The militia resorted to brutal methods to punish those who didn’t follow their rules, she said. “I was there from June to August, and during that short period of time, four people disappeared and seven were expelled. All of them had something to do with drugs—pushers or drug addicts, who are not tolerated by the militia.” The militia began to threaten Neuma with violence if she did not pay them as they had demanded. She approached Rio’s Human Rights Commission and the Department of Repression Against Organised Crime to seek help in dealing with the group. “But in the end I had to give up and give in to the threats, which were becoming more insistent,” she said.
When I visited Coimbra in August this year, I found residents reluctant to address the issue of the militia and violence. Only Gabriel Augusto, a young university student, confirmed what Neuma had said. “Every family has to give the militia a fee per month, typically 20-30 reales ($10),” he said. “They are like private security guards, but if we do not pay, they threaten us with death. The rules are: no drugs, no domestic violence and no thefts. We are forced to ask them for gas cylinders and cable television, and if we want to go somewhere, we have to take the buses owned by them. We have no alternative because the official transport of the municipality does not come up here, and to reach the main road on foot it takes more than half an hour.” By Augusto’s estimation, around 50 percent of people who had moved to Coimbra have since rented out their homes, or sold them at very low prices.
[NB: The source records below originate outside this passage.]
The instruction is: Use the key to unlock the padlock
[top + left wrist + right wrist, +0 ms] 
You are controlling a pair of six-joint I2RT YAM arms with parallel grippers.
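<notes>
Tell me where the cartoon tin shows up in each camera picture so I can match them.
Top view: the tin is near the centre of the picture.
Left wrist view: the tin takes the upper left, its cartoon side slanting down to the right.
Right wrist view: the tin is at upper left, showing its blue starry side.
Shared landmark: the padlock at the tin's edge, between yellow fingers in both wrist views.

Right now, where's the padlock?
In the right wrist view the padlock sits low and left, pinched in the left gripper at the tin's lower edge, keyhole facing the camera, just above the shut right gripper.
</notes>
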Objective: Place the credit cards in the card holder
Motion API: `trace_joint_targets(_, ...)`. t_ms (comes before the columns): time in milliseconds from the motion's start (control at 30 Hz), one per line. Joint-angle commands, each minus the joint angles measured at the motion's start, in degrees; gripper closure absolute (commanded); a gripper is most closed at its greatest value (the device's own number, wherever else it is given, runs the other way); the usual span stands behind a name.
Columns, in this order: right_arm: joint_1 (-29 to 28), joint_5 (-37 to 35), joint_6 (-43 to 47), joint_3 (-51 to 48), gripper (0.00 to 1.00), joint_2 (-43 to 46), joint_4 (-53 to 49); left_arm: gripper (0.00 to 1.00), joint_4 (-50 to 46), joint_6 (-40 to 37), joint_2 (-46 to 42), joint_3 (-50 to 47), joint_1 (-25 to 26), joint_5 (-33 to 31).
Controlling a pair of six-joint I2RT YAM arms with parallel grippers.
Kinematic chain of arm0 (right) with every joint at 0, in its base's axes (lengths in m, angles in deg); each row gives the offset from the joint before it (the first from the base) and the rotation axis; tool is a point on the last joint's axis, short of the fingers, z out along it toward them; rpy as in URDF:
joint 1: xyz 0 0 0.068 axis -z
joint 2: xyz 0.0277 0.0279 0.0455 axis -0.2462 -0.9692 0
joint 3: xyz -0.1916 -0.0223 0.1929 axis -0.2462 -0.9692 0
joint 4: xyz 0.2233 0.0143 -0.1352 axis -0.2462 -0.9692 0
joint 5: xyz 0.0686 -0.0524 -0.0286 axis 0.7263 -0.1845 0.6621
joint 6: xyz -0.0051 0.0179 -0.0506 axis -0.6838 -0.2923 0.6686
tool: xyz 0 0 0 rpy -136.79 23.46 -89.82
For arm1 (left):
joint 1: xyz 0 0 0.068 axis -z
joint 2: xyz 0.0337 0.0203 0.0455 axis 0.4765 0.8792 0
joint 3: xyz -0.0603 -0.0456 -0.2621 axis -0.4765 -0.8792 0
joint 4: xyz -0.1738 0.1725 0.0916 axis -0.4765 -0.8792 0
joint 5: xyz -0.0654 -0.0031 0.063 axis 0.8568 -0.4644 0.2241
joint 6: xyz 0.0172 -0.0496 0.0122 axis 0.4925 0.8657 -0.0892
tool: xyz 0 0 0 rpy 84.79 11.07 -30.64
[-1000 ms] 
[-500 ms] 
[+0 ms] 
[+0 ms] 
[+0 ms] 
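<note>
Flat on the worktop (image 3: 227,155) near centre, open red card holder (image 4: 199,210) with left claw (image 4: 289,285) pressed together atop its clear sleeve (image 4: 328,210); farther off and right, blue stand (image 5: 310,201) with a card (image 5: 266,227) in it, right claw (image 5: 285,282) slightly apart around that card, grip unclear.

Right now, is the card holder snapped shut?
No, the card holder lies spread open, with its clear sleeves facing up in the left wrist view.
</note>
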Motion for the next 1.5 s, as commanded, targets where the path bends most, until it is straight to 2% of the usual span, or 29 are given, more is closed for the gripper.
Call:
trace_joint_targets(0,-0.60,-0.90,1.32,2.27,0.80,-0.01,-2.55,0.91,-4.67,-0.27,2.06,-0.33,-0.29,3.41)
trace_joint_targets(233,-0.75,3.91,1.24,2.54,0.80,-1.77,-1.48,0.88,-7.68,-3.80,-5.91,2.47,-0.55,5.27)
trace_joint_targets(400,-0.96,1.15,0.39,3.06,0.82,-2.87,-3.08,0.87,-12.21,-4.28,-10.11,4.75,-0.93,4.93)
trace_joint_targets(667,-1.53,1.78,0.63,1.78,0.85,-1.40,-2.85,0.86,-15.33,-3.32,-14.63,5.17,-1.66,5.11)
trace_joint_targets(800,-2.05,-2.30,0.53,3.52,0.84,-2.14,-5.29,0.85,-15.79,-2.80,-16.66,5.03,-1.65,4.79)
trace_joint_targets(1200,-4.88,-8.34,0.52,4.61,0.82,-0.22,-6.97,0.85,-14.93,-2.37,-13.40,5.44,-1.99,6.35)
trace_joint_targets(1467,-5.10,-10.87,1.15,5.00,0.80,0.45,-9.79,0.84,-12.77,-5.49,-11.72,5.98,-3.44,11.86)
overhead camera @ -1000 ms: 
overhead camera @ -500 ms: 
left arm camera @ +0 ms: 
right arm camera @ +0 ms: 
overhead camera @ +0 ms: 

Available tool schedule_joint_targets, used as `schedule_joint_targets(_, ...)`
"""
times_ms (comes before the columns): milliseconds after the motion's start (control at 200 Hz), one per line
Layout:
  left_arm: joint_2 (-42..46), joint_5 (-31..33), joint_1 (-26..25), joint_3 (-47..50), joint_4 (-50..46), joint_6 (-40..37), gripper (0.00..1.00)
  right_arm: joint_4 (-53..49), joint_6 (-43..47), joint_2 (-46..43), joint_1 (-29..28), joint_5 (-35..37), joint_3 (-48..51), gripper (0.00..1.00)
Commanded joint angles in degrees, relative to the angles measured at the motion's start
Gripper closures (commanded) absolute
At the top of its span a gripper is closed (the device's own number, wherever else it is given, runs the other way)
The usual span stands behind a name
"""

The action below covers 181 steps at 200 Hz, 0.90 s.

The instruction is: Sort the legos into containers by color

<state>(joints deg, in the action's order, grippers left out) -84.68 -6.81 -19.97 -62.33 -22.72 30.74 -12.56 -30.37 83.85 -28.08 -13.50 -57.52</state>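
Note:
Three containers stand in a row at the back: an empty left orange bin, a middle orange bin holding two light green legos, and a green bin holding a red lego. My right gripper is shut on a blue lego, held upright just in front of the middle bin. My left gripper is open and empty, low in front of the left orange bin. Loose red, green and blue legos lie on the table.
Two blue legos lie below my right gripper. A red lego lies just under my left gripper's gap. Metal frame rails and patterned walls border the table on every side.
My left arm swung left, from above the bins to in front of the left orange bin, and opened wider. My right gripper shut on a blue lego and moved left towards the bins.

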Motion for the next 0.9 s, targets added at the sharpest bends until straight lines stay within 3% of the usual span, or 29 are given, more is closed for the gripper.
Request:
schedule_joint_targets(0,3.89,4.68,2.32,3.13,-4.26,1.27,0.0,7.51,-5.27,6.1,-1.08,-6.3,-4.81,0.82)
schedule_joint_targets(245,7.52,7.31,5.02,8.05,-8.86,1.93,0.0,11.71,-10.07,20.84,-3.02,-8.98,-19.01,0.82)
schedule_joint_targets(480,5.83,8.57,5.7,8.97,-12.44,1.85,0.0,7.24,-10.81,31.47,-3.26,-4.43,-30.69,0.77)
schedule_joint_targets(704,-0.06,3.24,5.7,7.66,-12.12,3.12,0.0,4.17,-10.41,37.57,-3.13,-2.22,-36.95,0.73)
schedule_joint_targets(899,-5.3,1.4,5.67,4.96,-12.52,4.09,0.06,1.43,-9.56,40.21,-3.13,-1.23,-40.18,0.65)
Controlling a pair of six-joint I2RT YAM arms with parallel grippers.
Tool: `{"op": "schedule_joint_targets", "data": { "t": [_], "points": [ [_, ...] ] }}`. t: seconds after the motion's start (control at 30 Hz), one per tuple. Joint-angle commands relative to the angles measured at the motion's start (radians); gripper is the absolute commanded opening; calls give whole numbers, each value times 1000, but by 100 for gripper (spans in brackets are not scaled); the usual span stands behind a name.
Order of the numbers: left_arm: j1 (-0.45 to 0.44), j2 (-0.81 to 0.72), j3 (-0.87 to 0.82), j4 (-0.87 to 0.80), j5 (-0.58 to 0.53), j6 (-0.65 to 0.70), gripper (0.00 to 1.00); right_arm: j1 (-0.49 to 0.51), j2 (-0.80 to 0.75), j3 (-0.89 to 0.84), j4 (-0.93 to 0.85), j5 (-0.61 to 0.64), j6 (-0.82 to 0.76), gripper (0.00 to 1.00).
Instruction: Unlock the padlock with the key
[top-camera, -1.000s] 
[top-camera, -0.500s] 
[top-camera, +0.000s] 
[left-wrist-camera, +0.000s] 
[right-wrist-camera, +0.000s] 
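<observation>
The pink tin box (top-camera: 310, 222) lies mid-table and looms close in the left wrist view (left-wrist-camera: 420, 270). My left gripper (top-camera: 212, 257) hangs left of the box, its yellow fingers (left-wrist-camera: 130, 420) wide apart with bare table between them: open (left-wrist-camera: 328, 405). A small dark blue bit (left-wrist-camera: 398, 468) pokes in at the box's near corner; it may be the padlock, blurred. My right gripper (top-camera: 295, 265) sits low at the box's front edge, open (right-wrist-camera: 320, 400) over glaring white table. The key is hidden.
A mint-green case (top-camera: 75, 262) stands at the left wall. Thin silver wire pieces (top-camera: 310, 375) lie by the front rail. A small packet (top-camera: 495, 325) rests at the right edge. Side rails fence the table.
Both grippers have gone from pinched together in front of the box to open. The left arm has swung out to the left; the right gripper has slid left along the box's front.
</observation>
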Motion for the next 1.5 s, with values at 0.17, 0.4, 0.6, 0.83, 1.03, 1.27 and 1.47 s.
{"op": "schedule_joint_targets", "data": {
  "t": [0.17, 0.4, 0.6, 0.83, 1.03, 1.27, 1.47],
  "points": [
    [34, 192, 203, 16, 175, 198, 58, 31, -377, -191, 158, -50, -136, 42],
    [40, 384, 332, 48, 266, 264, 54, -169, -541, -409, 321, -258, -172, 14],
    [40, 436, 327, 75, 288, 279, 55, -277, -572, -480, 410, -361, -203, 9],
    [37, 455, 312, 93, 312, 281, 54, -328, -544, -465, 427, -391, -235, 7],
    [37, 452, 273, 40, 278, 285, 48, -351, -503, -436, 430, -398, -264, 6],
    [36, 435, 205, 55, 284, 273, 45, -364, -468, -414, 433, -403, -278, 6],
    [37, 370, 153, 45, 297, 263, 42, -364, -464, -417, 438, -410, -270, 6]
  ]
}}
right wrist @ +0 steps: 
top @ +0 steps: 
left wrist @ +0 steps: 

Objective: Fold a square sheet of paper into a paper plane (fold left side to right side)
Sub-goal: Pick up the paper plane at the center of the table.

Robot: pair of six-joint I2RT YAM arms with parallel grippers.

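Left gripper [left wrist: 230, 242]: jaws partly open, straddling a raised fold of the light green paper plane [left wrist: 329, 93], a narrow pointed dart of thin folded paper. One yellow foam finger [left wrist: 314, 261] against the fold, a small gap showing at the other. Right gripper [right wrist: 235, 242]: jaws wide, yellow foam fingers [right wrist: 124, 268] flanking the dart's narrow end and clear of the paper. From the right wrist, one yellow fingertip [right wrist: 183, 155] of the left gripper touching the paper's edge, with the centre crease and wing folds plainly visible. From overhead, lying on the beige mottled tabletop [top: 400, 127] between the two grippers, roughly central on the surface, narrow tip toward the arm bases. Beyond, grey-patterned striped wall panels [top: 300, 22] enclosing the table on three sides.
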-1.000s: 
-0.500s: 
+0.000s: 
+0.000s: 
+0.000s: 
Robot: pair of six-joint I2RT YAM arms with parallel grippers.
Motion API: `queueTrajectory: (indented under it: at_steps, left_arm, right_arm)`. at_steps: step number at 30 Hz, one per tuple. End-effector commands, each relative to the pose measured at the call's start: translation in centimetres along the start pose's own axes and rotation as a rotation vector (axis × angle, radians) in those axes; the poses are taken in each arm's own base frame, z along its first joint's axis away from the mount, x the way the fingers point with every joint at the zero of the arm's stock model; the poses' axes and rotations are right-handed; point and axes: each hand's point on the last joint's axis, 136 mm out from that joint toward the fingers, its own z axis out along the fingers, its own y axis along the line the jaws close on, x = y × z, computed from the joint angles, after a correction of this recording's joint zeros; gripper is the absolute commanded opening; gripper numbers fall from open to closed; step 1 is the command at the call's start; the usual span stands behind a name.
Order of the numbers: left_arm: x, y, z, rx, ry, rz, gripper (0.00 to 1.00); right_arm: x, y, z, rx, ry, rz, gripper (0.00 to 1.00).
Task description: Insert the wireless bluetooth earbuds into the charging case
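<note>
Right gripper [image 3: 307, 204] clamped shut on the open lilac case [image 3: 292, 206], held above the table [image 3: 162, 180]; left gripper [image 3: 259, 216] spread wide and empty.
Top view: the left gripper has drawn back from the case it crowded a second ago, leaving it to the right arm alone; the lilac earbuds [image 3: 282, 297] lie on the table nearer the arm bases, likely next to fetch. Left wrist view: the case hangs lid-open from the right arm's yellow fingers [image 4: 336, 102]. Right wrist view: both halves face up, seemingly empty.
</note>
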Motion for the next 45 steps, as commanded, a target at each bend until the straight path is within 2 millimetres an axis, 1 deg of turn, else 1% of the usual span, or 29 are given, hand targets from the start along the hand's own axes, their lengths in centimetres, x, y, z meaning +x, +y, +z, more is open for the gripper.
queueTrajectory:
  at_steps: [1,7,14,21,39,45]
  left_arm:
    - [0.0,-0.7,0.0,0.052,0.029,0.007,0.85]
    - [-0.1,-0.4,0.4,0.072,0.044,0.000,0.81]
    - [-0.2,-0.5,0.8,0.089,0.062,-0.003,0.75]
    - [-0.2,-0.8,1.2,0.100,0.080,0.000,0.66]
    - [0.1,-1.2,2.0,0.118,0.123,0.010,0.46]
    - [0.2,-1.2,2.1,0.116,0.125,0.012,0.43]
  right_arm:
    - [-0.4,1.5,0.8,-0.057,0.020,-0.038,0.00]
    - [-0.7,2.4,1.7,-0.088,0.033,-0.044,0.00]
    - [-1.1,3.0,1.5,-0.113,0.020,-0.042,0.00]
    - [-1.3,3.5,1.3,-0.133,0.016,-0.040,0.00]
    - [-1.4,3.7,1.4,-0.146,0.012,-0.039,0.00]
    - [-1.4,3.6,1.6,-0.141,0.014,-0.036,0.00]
Coimbra’s new administrator is 31-year-old Leandro Ferreira, who is married and has six children. Ferreira used to live in the favela known as the City of God. “We lived in a shack in a zone of the favela that we called ‘the graveyard’ because the traffickers threw murdered people there,” he said. Ferreira himself was involved in violence and drug-use during his time there—now, in Coimbra, he is eager to engage productively with those around him. “I believe that what the government has done for us is a good thing, but it’s not enough,” he said. He is attempting to push the prefecture into completing a medical centre for the region, and also build a training centre to “give people the opportunity to finish their studies and find a decent job,” he said. As administrator, he performs the difficult task of mediating between the needs of the inhabitants and the rules imposed by the militia, without openly denouncing them. All he will say is: “Every place has its own sheriff.”